**DESCRIPTION OF THE TASK:**
Using the records that follow, work out how many lines hold the string "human" and provide that number only.

**EXERCISE MATERIAL:**

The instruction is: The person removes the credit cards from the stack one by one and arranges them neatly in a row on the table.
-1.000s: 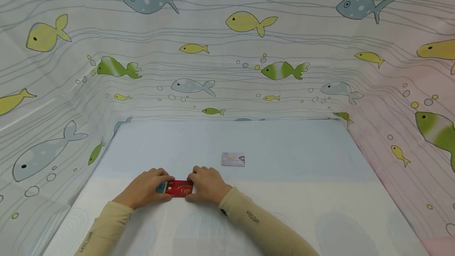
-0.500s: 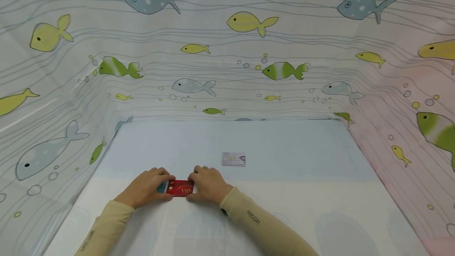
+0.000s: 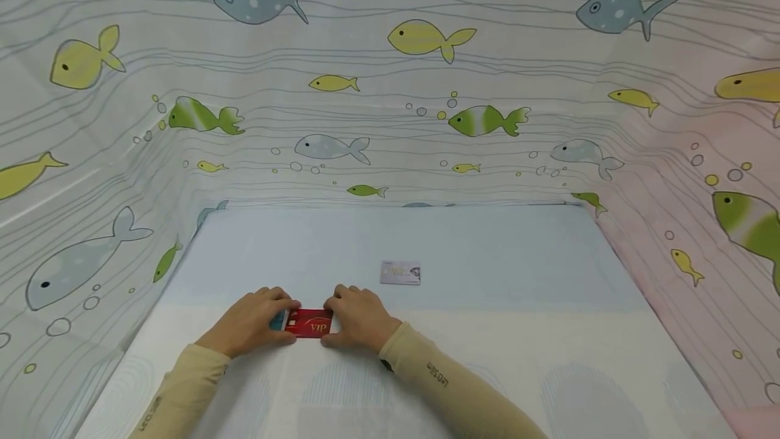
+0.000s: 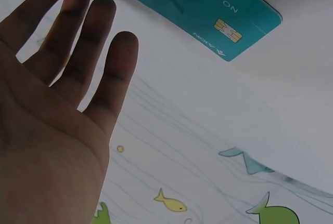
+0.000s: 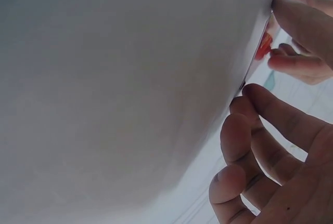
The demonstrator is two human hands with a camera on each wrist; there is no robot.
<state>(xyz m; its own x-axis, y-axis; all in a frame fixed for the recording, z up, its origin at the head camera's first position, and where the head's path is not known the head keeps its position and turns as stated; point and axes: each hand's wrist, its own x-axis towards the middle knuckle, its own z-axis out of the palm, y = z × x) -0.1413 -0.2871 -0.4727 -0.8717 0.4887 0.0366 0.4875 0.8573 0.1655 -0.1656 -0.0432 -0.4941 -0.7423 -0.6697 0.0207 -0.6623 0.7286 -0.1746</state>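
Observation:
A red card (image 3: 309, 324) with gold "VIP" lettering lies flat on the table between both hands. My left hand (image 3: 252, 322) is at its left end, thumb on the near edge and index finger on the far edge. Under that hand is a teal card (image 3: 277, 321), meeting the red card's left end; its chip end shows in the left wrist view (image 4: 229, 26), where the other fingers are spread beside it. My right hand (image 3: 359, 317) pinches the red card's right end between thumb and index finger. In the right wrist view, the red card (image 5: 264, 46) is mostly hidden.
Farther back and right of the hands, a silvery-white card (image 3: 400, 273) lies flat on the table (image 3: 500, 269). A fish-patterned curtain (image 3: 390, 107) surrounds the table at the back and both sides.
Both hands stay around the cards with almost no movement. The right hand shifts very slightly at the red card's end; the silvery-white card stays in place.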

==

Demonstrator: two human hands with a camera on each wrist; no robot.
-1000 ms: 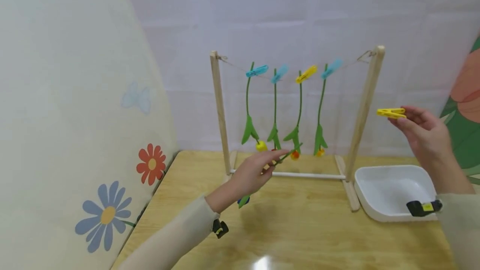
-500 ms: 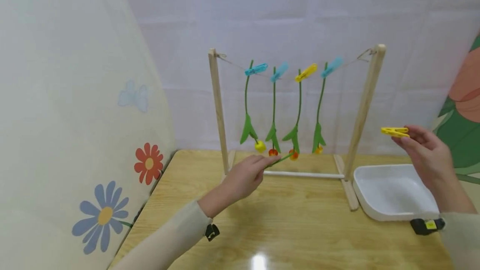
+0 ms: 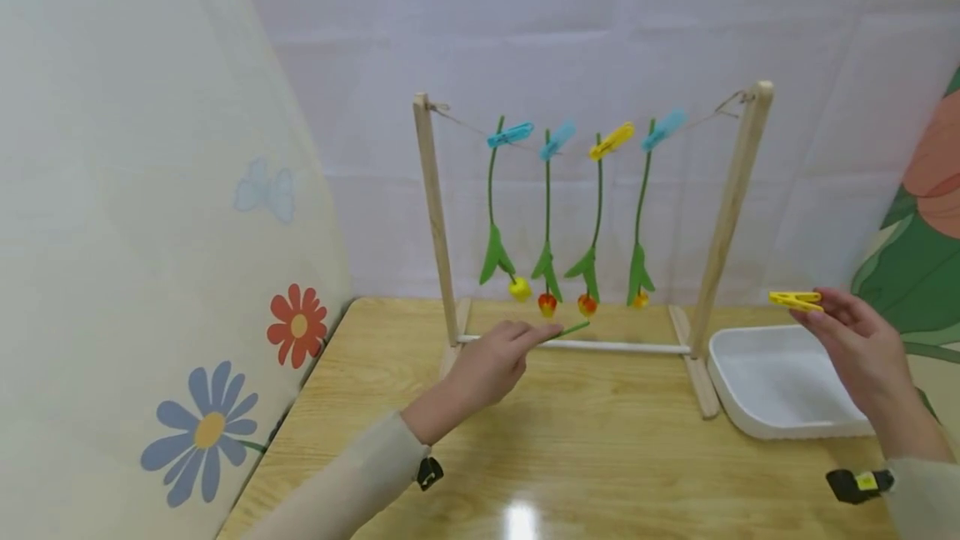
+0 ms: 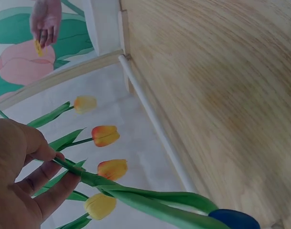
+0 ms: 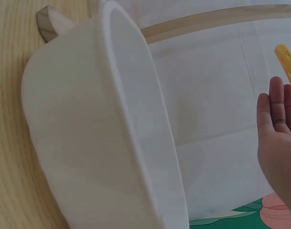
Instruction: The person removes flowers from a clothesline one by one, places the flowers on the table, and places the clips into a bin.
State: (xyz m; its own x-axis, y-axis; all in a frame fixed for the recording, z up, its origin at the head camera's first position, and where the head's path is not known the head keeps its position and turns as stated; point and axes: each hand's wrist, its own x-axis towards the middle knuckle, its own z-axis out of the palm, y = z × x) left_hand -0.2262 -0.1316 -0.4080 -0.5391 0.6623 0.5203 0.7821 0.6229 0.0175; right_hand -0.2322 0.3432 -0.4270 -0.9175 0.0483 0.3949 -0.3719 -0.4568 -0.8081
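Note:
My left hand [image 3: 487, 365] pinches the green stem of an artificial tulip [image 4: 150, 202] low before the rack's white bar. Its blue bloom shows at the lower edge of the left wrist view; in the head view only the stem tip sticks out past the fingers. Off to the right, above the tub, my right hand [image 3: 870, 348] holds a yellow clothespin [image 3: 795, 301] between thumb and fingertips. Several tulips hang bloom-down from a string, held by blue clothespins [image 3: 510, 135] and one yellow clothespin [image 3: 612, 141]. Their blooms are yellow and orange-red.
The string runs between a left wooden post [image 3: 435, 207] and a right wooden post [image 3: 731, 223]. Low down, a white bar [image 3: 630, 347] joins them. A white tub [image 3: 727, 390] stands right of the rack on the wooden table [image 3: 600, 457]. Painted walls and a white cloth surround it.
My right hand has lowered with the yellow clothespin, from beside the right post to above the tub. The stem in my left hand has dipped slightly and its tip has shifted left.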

**ANSWER FOR THIS EXERCISE:**
2